Extracted data
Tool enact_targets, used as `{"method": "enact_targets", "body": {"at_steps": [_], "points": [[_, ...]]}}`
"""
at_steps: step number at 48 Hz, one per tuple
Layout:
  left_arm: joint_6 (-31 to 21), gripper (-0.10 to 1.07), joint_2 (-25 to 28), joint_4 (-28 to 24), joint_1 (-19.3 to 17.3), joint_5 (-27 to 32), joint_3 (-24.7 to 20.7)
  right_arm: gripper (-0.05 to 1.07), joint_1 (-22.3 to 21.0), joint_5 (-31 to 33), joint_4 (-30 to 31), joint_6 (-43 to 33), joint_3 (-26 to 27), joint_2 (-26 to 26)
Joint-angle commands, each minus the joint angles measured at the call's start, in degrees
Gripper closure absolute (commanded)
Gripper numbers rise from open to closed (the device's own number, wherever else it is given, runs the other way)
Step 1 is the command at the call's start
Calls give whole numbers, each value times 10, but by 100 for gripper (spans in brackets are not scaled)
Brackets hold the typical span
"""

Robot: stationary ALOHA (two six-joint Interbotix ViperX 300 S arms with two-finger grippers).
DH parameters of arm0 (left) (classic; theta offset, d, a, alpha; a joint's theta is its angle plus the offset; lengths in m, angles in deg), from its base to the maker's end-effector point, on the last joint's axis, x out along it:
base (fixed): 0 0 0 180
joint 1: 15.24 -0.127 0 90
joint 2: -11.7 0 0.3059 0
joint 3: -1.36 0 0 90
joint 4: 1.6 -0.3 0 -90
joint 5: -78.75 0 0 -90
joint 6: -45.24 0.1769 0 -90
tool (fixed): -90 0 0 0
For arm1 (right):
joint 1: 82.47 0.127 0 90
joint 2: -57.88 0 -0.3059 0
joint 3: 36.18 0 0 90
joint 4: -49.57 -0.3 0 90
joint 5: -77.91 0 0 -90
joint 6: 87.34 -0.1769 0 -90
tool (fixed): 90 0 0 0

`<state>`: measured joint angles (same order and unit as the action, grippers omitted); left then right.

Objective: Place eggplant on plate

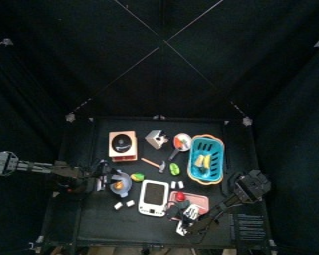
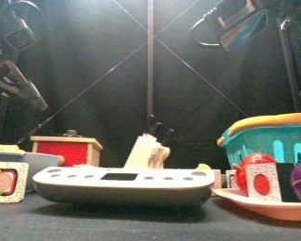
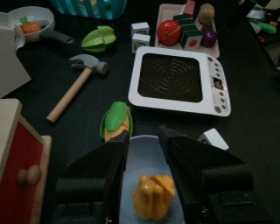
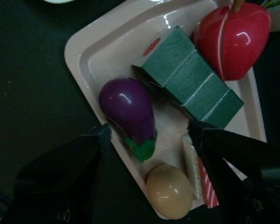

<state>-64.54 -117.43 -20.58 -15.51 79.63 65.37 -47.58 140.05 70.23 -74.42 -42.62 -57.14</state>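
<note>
Looking down on the small black bench (image 1: 93, 214), you've got the two black arms coming in from either side. Your left arm is parked over the left half, and its left gripper (image 3: 146, 162) hangs with the jaws standing apart above a yellow-orange toy vegetable (image 3: 154, 195), nothing clamped between them. Your right arm reaches in over the bench's front right corner.

Biggest item on the bench: the blue plastic basket with slotted sides (image 1: 206, 162), sitting toward the right edge. Next down, the white flat kitchen scale with a dark weighing pad (image 1: 153, 196), at the middle of the front edge. Just to its right, also along the front edge, is the flat white rounded-rectangular plate (image 4: 90, 52).

On that plate, at one end, there's the glossy red toy apple (image 4: 234, 39), and the dark green box-shaped block (image 4: 189, 79) right next to it. The purple toy eggplant with a green cap (image 4: 129, 103) lies flat on the plate's middle, just beside the green block. Your right gripper (image 4: 149, 150) is released: jaws spread wide to either side of the eggplant's cap end, gripping nothing. Smallest, the beige egg-shaped piece (image 4: 168, 188) lies near the plate's other end, below the eggplant's cap.
</note>
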Motion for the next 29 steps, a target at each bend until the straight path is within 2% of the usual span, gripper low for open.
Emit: {"method": "enact_targets", "body": {"at_steps": [1, 21, 29], "points": [[-1, 23, 1, 0, -1, -4, -8, 2, -2, 8, 4, 0, 19, 18], [-1, 23, 1, 3, -1, -4, -6, 2, -5, 8, 14, 1, 32, 14], [-3, 23, 2, 4, -1, -3, -4, 2, -9, -1, 79, -2, 43, 14]]}}
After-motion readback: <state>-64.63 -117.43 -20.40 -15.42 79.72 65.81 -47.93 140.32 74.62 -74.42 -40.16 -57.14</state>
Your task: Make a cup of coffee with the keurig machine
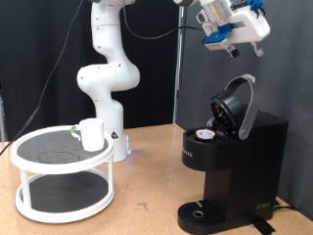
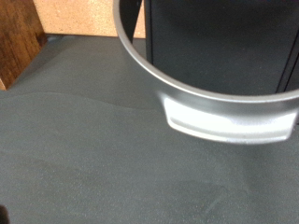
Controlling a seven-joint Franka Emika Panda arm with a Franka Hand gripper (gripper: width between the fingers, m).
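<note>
The keurig machine [image 1: 233,162] stands on the tabletop [image 1: 147,201] at about four o'clock in the exterior view. Its lid [image 1: 238,106] is tipped up and open, and a small pod [image 1: 204,134] with a shiny top sits in the hole under it, so that part looks done. The round white stand [image 1: 61,176] is at eight o'clock, and the cup [image 1: 92,134] is on its top shelf, well apart from the machine. Nothing sits on the drip base [image 1: 201,212] yet. The end effector [image 1: 235,29] hangs high at one o'clock, above the open lid, touching nothing. I cannot tell if it is open or closed. The wrist view shows only the lid's silver rim [image 2: 201,103].
</note>
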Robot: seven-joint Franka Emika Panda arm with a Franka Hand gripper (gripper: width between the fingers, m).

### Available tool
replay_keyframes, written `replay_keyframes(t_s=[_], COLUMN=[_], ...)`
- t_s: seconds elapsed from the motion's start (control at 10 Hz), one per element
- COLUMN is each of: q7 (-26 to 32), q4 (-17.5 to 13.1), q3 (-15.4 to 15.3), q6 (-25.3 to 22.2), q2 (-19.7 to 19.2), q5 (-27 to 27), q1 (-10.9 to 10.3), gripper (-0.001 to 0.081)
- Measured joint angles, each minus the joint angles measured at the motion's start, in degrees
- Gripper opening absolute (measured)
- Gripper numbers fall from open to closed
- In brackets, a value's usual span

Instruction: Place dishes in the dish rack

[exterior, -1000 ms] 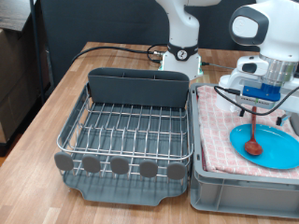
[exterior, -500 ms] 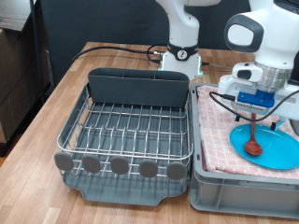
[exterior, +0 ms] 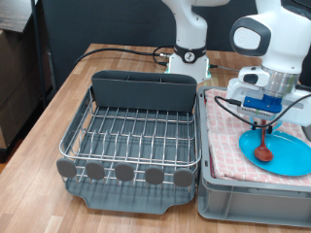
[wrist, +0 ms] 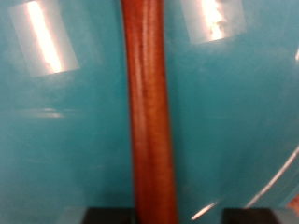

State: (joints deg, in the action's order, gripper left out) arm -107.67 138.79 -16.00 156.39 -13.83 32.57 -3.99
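Observation:
My gripper is shut on the handle of the reddish-brown wooden spoon and holds it upright. The spoon's bowl hangs just over the round light-blue plate, which lies on the pink checked cloth in the grey crate. In the wrist view the spoon handle runs straight across the blue plate. The dish rack, a silver wire grid in a dark grey tray, stands empty to the exterior view's left of the crate. The white cup is out of view.
The rack's tall grey utensil trough is at its far side, and round grey tabs line its near edge. The robot base and black cables lie behind the rack on the wooden table.
My gripper has risen and shifted slightly to the exterior view's left, lifting the spoon up off the plate.

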Motion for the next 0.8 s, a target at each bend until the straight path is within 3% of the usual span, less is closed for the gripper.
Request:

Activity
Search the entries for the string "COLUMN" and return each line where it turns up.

Problem solution
replay_keyframes, written `replay_keyframes(t_s=[_], COLUMN=[_], ...)`
- COLUMN is each of: q7 (-26 to 32), q4 (-17.5 to 13.1), q3 (-15.4 to 15.3), q6 (-25.3 to 22.2), q2 (-19.7 to 19.2), q5 (-27 to 27), q1 (-10.9 to 10.3), gripper (-0.001 to 0.081)

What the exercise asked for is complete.